2). Growing numbers of used EVs come back into Georgia. Almost daily I hear of some one who got ‘the deal of a lifetime’ on a 2 or 3 year old Nissan LEAF, Chevrolet VOLT and yes even a Tesla Model S which only adds to the EV fleet on Georgia’s roads.  For 2nd owners, used EVs can be a tremendous value, with plenty of warranty left on the car and the battery and generally pretty low mileage and pricing which reflects the Federal rebates they received when new.
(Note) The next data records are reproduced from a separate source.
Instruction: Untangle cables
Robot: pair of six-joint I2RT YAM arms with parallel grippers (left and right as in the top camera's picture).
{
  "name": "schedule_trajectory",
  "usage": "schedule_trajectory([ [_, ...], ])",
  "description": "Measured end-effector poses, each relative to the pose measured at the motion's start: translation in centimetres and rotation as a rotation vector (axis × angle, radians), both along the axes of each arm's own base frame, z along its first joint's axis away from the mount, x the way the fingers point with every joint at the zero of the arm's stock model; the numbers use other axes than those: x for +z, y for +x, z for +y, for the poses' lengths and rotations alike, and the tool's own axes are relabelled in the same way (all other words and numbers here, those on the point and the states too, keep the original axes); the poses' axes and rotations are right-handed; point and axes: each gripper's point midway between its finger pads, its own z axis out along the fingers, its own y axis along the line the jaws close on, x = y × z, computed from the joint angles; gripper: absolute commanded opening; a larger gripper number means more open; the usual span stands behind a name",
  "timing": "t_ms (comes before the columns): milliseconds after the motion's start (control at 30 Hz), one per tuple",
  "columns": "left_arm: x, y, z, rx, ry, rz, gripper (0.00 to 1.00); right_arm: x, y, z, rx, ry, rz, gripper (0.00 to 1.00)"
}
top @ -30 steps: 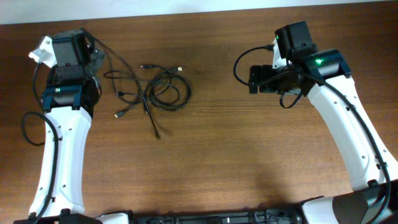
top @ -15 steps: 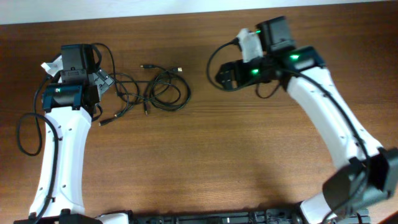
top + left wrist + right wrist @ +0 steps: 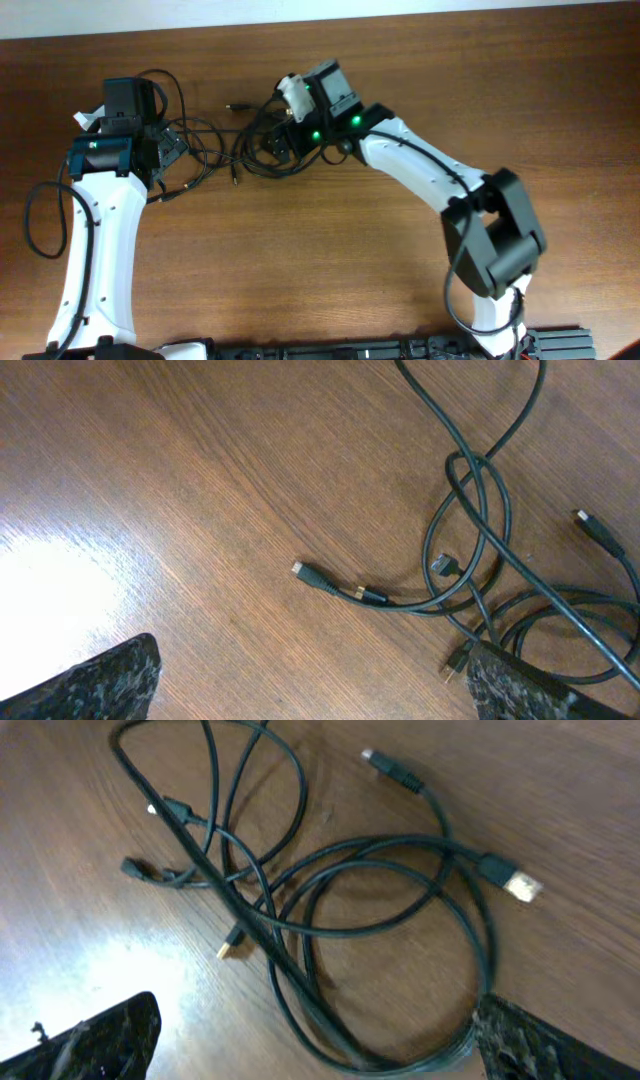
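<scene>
Glossy wood-grain table (image 3: pixel 560 800), smooth black cables (image 3: pixel 262 915)

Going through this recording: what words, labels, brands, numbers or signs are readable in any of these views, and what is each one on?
None can be read.
No print shows on the cables, their plug ends or the wooden table.
The green lights on the right arm are plain lamps, not signs.
The white piece by its wrist shows no legible marking.
</scene>
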Motion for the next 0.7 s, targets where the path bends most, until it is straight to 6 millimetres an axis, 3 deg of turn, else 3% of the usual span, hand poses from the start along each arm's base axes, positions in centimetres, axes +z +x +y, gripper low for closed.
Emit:
schedule_trajectory([
  [133, 0.0, 0.0, 0.0, 0.0, 0.0, 0.0, 0.99, -2.9, -0.5, 2.2, 0.04, -0.004, 0.003, 0.79],
  [200, 0.0, 0.0, 0.0, 0.0, 0.0, 0.001, 0.99, -3.9, -1.1, 3.2, 0.062, -0.006, 0.005, 0.47],
  [233, 0.0, 0.0, 0.0, 0.0, 0.0, 0.002, 0.99, -4.3, -1.2, 3.7, 0.073, -0.004, -0.001, 0.04],
  [333, -0.1, -0.3, 0.0, 0.0, -0.001, 0.013, 0.99, -6.1, -1.9, 4.6, 0.109, -0.023, 0.0, 0.04],
  [467, -0.2, -0.5, 0.0, 0.0, -0.001, 0.022, 0.99, -7.6, -3.0, 3.6, 0.105, -0.071, 0.071, 0.04],
  [600, -0.2, -0.5, 0.0, 0.0, -0.001, 0.023, 0.99, -9.3, -3.9, -0.2, 0.044, -0.153, 0.225, 0.04],
  [633, -0.2, -0.5, 0.0, 0.0, -0.001, 0.022, 0.99, -9.1, -3.8, -1.5, 0.021, -0.168, 0.251, 0.04],
  [700, -0.2, -0.5, 0.0, 0.0, -0.001, 0.024, 0.99, -6.1, -3.0, -4.0, -0.032, -0.162, 0.257, 0.04],
])
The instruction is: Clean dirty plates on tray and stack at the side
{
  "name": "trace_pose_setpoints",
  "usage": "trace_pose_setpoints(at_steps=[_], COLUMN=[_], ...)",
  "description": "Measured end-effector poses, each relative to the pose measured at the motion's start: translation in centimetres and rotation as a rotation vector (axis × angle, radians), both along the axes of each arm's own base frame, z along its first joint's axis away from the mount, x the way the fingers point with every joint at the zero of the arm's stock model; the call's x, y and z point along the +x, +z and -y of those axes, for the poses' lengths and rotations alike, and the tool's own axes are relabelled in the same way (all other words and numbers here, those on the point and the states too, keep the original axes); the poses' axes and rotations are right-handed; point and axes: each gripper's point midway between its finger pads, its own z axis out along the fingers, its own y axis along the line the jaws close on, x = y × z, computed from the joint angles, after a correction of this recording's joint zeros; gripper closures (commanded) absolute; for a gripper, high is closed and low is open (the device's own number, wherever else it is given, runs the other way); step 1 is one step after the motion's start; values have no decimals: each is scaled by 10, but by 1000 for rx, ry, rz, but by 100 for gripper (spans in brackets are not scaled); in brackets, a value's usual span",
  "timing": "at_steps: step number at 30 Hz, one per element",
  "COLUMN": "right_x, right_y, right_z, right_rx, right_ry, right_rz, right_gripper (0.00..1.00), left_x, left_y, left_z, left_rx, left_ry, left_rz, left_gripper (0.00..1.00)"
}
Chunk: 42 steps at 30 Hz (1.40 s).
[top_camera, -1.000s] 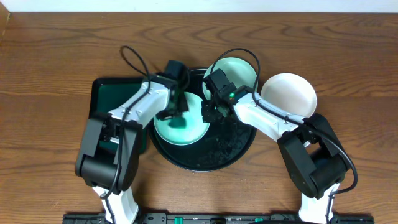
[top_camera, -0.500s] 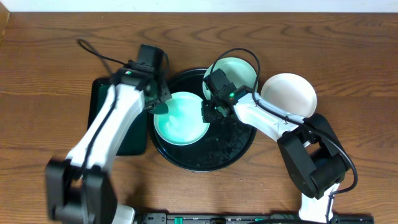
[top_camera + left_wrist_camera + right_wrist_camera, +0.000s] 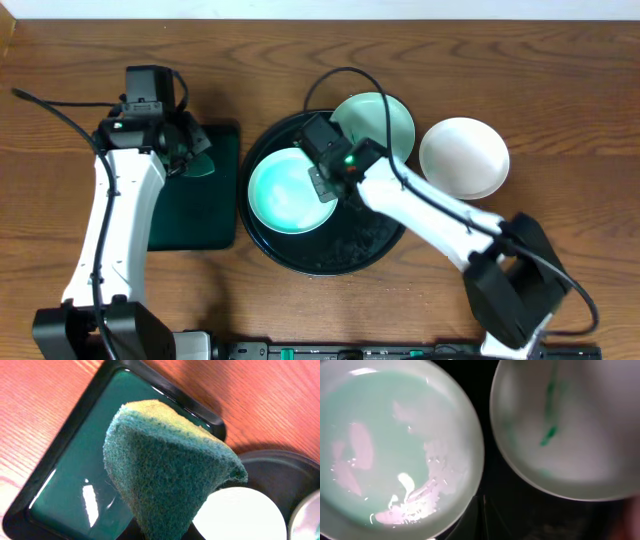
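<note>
Overhead shows the left gripper [image 3: 190, 158], clamped on the green-and-yellow scouring sponge [image 3: 170, 465], gone to the dark-green rectangular tray [image 3: 190, 218], leaving the wet pale turquoise round plate [image 3: 288, 192] on the large round black tray [image 3: 330, 257] apparently scrubbed; the right gripper [image 3: 322, 183] hangs at that plate's rim, its opening unclear.

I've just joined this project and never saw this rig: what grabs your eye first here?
A green scouring sponge fills the left wrist view, pinched in the left hand above the dark-green rectangular tray. At centre, a glossy turquoise plate lies on the round black tray, the right hand at its edge. The pale plate beside it bears a teal smear.
</note>
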Motion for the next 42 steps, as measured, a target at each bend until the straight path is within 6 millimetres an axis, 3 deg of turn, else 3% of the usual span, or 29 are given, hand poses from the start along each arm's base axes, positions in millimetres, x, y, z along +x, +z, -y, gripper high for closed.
trace_pose_setpoints(at_steps=[2, 7, 10, 12, 16, 18, 20, 26, 32, 36, 42], right_x=[-3, -3, 5, 14, 16, 7, 1, 2, -1, 2, 1], right_y=[14, 10, 5, 1, -20, -48, -62, -67, -86, -86, -87], right_z=[-4, -1, 14, 30, 34, 26, 21, 12, 6, 2, -3], right_rx=[-19, 53, 121, 205, 258, 274, 283, 322, 315, 329, 350], right_ry=[11, -16, -80, -152, -186, -183, -179, -178, -187, -190, -182], right_rz=[52, -26, -106, -187, -293, -392, -450, -466, -491, -488, -498], right_gripper=[99, 91, 83, 83, 85, 82, 78, 71, 83, 99, 99], left_x=[0, -3, -4, -3, -3, -3, -3, -4, -5, -5, -5], left_y=[-3, -10, -16, -23, -31, -32, -32, -33, -33, -33, -33], left_z=[-5, -5, -5, -6, -6, -6, -6, -5, -5, -5, -5], left_rx=[0, 0, 0, -1, -3, -4, -4, -4, -4, -4, -4], left_ry=[14, 9, 6, 3, 3, 2, 3, 2, 3, 2, 2], left_rz=[-10, -35, -56, -78, -100, -105, -106, -112, -113, -113, -113], left_gripper=[93, 93, 93, 93, 93, 93, 93, 93, 93, 93, 93])
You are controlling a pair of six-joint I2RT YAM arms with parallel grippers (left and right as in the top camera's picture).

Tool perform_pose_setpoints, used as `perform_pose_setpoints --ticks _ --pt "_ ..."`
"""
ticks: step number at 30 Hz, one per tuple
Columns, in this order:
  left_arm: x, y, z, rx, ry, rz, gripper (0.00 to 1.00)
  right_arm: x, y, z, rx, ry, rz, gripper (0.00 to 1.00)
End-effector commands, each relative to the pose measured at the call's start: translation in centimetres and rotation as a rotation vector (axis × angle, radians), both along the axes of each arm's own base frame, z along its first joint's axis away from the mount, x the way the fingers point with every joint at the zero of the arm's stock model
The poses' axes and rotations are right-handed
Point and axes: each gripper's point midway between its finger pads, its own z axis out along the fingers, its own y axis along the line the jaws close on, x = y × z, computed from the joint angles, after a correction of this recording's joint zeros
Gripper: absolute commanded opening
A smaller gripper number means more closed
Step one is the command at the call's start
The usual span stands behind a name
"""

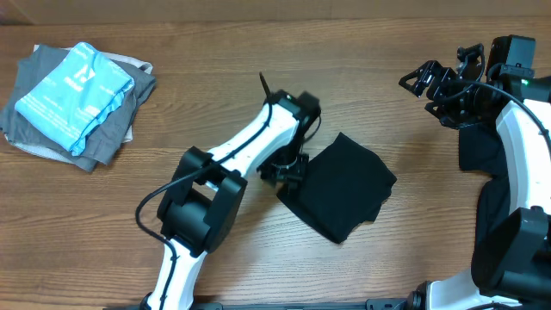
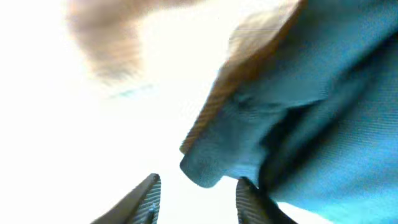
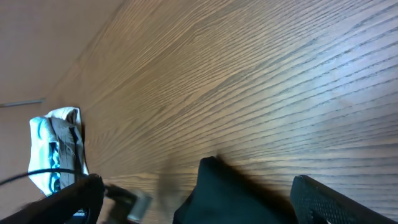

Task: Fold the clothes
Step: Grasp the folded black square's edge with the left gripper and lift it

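A black T-shirt (image 1: 344, 185) lies folded into a rough square at the table's middle. My left gripper (image 1: 281, 172) is at the shirt's left edge. In the washed-out left wrist view its fingers (image 2: 199, 200) are open, and a corner of the shirt (image 2: 205, 167) sits just beyond the fingertips, not pinched. My right gripper (image 1: 435, 84) is open and empty, raised at the far right, well away from the shirt. In the right wrist view the shirt (image 3: 230, 193) shows between the spread fingers (image 3: 205, 200).
A stack of folded grey clothes (image 1: 120, 129) with a light blue one (image 1: 76, 93) on top sits at the far left; it also shows in the right wrist view (image 3: 56, 146). More dark cloth (image 1: 478, 151) lies by the right arm's base.
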Motion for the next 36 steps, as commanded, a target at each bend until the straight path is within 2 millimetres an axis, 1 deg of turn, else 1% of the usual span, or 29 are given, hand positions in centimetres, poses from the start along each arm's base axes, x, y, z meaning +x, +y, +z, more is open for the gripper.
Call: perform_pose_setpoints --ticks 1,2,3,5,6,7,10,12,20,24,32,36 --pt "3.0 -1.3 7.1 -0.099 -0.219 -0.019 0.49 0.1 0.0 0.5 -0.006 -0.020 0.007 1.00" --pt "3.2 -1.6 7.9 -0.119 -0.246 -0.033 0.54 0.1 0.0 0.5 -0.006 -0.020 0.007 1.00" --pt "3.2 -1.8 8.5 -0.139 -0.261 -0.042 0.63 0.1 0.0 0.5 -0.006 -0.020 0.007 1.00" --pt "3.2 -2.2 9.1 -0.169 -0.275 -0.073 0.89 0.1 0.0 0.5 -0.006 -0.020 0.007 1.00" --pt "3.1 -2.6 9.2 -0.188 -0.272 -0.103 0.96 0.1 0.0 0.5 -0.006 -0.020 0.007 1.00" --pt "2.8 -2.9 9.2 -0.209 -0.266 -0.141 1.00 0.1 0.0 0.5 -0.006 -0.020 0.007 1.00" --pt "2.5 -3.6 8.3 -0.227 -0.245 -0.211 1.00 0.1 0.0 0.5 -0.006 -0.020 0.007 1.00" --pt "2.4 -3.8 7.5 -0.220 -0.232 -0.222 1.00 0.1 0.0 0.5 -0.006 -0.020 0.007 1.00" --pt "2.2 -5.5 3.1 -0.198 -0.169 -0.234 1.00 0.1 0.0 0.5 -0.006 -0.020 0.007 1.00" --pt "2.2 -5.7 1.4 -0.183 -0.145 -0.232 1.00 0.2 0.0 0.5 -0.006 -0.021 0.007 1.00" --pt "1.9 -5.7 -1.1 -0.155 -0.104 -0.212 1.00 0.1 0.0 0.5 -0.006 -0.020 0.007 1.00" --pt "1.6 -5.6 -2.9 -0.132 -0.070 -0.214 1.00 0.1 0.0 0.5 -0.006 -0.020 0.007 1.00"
3). New Incentives are introduced in Georgia taking the form of a tax credit, point of sale rebate (as Connecticut, Tennessee and Massachusetts are doing) or some other form of incentive.  Fortunately, the Federal Tax Credit for EV’s still has a long life ahead since it is based on the number of qualifying EVs produced by the automotive OEMs (200,000 per name plate then phasing down thereafter).

4). The EV Road Tax is reduced or repealed.  The current $200.00 EV road tax as has been discussed on this blog before, is unfair and unjust. It will likely be the subject of legislative proposals in the 2nd year of this Georgia General Assembly session or into the next.

As more data becomes available, look for updates to this blog post.